Lucidez

Al contraer matrimonio dejé de soñar. Dejé por tanto de escribir mis sueños.
En la juventud llené cuadernos con vastas descripciones de mi imaginario onírico personal, hasta permití a otros visitarlo si conseguían hallar el camino lúcido que les guiara hasta mi pensar. En mitad de algún enredo conseguí amansar los conductos bravos de aquellas otras mentes para introducirme yo en ellas con el esfuerzo mínimo que requiere enhebrar una aguja. Fue así como conocí a miles de personas sin moverme de la cama.
En algunas ocasiones exploraba selvas amazónicas. En otras, simplemente, me soñaba a mí mismo con los ojos de la persona al otro lado del yugo. Me desnudaba con otras manos y notaba el tacto de mi propia piel, convirtiendo las noches en una suerte de plan arrugado que terminaba siempre conmigo dentro del otro cuerpo, creando así una amalgama ruin de la que dejé de hacer partícipe al poco afortunado buey que -tumbado bocabajo conmigo- arrastraba somnoliento el carro de mi lucidez sonámbula y compartida.

Mil y una noches pudo sobrevivir Sherezade a la muerte seca y acechante. Al igual que ella yo debía contar historias. Pero inventar cuentos no desgasta de igual manera que encontrar cada noche una mujer sucia dispuesta a yacer conmigo. A lo largo de dos años conocí poblaciones enteras, secretos de interés y recetas de cocina enterradas en más de un subconsciente, pero una vez explorada la selva de lo olvidado nada me impedía volver a imaginar aquel reflejo de mí mismo, como si, enternecida la superficie de cristal, hubiera sido apto para entrar en el espejo y llevar las manos al cuerpo de mi duplo emocional y sintético.

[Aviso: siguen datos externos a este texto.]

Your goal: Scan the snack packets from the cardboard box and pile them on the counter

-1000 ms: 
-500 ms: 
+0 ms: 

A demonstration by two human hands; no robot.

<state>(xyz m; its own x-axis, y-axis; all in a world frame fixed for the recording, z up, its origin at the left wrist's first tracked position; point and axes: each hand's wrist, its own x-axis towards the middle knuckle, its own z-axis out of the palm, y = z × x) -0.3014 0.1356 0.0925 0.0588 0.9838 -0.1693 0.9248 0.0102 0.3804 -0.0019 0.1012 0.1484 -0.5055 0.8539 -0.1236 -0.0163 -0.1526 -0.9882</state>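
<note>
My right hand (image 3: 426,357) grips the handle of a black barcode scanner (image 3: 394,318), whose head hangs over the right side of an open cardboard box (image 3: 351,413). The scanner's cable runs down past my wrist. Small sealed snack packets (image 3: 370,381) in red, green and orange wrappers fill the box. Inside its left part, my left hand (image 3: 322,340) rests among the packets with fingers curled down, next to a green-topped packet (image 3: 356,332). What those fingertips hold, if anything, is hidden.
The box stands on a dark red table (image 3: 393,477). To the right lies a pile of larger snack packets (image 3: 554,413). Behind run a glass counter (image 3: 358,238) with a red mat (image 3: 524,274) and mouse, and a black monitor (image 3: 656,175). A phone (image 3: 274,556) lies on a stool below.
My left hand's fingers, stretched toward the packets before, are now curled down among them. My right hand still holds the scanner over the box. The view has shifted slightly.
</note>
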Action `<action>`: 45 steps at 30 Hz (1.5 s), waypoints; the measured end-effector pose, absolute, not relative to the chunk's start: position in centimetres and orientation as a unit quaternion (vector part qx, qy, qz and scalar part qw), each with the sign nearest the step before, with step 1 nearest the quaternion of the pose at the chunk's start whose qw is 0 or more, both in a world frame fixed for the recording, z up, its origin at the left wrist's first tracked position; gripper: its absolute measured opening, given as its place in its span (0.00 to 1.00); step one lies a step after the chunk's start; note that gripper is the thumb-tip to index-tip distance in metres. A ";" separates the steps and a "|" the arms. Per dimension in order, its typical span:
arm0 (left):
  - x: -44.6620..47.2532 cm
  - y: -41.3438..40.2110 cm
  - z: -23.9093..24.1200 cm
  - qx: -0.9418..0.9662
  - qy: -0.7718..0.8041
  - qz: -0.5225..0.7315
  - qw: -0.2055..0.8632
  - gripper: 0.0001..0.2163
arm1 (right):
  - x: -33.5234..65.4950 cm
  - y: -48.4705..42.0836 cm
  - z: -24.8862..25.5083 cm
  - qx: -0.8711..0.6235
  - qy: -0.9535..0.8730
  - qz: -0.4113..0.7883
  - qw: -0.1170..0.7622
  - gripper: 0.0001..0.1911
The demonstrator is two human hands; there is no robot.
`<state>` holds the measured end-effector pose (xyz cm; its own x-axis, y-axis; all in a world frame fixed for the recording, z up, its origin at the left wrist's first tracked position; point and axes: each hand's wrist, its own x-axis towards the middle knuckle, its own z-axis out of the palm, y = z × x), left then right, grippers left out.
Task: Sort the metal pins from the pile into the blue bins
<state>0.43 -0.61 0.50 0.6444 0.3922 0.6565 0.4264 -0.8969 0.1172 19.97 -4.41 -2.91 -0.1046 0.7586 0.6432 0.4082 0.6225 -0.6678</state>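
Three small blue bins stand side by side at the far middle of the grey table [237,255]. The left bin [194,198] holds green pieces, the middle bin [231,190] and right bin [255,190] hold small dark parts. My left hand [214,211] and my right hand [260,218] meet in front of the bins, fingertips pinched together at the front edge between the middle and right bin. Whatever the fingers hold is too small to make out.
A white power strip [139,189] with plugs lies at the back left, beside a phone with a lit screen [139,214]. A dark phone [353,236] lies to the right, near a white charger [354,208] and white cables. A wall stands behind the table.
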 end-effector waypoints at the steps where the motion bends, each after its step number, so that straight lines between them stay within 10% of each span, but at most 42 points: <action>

Soñarme con semejante acierto fue una ruina terca, desesperante. Finalmente me casé con la esperanza de hallar aquel cuerpo que saciara por fin mis apetitos insanos y narcisistas. Escogí un metro setenta, unos pechos elegantes, un pelo en el que hundir las manos y unas caderas ordenadas. La noche de bodas nos acostamos tarde y de manera brutal. No recuerdo qué soñé aquella madrugada.

La mañana siguiente trajo consigo el ruido del despertador que yo había olvidado desprogramar. Sonreí con nostalgia. Había apagado por fin mis alientos y mi deseo y sentía la afortunada sensación de haberme casado con la mujer más bella. Cuando me giré para mirarla me extrañó que hubiésemos intercambiado posiciones durante el sueño. Pero más me sorprendió ver mi propio cuerpo dormido a mi lado, sonriente y estático, y mirarme luego al espejo y encontrar el reflejo del cuerpo de mi nueva mujer, dentro del cual hube de haberme introducido durante la lucidez y al que ahora me había adherido como una fiebre permanente, como una fragancia de espina a un gato sucio, dispuesto a amarme a mí mismo ahora no solo en los sueños sino también en los desvelos, hasta que nos separase la muerte.